We are at the 11th hour literally, to the next decade.  It is now 1:00 p.m. (Pacific Standard time) and in eleven hours we will be ringing in 2010.  At this point it is a good time to review the year for highlights and disappointments.

Highlights include our health, recovery, and blessings.  We are both employed and have a home which we own.  We woke up everyday in 2009 indoors.

James' highlights include a wonderful art show in December, his ability to participate in his mother's passing, his 50th birthday and his 20 year recovery celebration in April, and the growth and establishment of his success at the Dr. Martin Luther King Jr., Library in San Jose.


My highlight is my promotion to Unit Leader in Partylite, and the birth of our new Unit "Lovin' Lites." Other highlights include my daughter, who is beautiful, healthy, smart and capable of doing much more that she has been in the past three months; my husband, a champion of the downtrodden in the program of AA, and who never stops being of maximum service; Thanksgiving in New York (2008) with my sisters who all are alive and healthy, along with my beautiful niece and nephew and their husbands who are also alive and healthy.  

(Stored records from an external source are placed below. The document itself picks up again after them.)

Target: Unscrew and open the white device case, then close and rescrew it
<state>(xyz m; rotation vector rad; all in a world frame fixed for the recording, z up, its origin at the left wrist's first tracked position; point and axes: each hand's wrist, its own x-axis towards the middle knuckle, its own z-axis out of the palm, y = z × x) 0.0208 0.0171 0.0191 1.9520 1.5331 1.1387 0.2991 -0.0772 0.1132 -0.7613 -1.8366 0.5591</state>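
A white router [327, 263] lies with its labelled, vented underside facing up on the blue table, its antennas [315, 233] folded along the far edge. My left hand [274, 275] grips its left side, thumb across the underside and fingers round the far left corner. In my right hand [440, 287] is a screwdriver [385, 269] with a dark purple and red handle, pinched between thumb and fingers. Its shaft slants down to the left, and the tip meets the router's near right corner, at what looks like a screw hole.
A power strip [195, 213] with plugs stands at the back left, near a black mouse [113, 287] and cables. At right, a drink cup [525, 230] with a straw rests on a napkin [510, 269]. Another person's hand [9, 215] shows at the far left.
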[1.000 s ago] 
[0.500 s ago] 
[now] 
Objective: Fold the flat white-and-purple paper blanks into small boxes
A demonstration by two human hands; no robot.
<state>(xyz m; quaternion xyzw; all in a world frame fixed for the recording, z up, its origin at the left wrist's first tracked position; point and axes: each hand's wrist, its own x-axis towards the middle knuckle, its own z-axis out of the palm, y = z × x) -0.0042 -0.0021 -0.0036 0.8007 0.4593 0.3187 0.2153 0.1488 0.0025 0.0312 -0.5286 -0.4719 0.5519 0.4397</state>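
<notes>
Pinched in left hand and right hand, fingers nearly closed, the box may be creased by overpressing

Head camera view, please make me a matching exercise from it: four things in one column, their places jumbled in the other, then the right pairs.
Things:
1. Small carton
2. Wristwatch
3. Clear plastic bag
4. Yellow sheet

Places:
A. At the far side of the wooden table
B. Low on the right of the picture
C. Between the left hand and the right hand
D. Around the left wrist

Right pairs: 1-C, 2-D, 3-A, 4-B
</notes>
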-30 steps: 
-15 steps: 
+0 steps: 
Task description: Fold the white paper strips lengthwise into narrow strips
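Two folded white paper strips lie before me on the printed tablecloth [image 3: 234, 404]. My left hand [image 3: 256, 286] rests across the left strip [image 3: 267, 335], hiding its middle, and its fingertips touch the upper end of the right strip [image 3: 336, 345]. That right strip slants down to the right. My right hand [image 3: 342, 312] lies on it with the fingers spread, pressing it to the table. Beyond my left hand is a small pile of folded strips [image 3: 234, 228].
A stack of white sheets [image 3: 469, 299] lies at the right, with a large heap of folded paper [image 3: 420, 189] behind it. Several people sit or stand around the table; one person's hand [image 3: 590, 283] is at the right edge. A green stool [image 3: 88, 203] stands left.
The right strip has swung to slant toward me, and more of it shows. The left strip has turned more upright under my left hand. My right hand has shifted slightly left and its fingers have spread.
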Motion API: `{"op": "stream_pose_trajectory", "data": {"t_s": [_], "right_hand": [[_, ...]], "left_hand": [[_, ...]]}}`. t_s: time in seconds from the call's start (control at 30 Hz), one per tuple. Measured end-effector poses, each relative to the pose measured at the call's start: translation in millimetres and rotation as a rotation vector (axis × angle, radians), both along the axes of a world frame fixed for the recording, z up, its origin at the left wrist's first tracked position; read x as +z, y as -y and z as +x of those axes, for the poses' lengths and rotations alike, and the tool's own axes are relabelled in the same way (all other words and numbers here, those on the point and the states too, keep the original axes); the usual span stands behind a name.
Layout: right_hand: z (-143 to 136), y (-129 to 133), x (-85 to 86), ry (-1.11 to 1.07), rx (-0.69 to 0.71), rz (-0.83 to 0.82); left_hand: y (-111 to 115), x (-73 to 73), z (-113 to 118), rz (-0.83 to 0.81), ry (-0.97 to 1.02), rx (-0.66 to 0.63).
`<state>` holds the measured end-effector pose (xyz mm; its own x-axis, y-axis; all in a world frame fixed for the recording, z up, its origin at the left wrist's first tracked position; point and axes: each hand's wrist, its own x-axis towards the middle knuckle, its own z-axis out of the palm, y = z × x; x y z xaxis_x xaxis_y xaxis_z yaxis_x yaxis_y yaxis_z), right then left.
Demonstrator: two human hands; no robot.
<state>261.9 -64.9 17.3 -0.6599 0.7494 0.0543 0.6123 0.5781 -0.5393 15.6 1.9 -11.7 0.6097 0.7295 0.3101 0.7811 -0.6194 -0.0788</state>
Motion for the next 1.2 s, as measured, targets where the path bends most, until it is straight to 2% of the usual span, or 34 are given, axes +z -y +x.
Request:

I remember my brothers at this time, and give thanks for their presence in our lives, the memories and the gifts they bestowed upon the family and the community while they walked on the planet. Here's to you Jay and Tom!

Disappointments include the loss of Jame's mother, Johanna Lynn Elin,  in November 2009; changes in leadership at work; not passing the licensing exam on my first try; not losing all the weight I hoped I would, and not being our new home by Christmas.

We look forward to 2010 with gratitude and grace as our creator gentle guides our lives to be trusted servants in the world, and to be good examples of love and peace. 



Door(s) Stop, #3809
(c)2009 James W. Murray All Rights Reserved
(click on image for full-sized version)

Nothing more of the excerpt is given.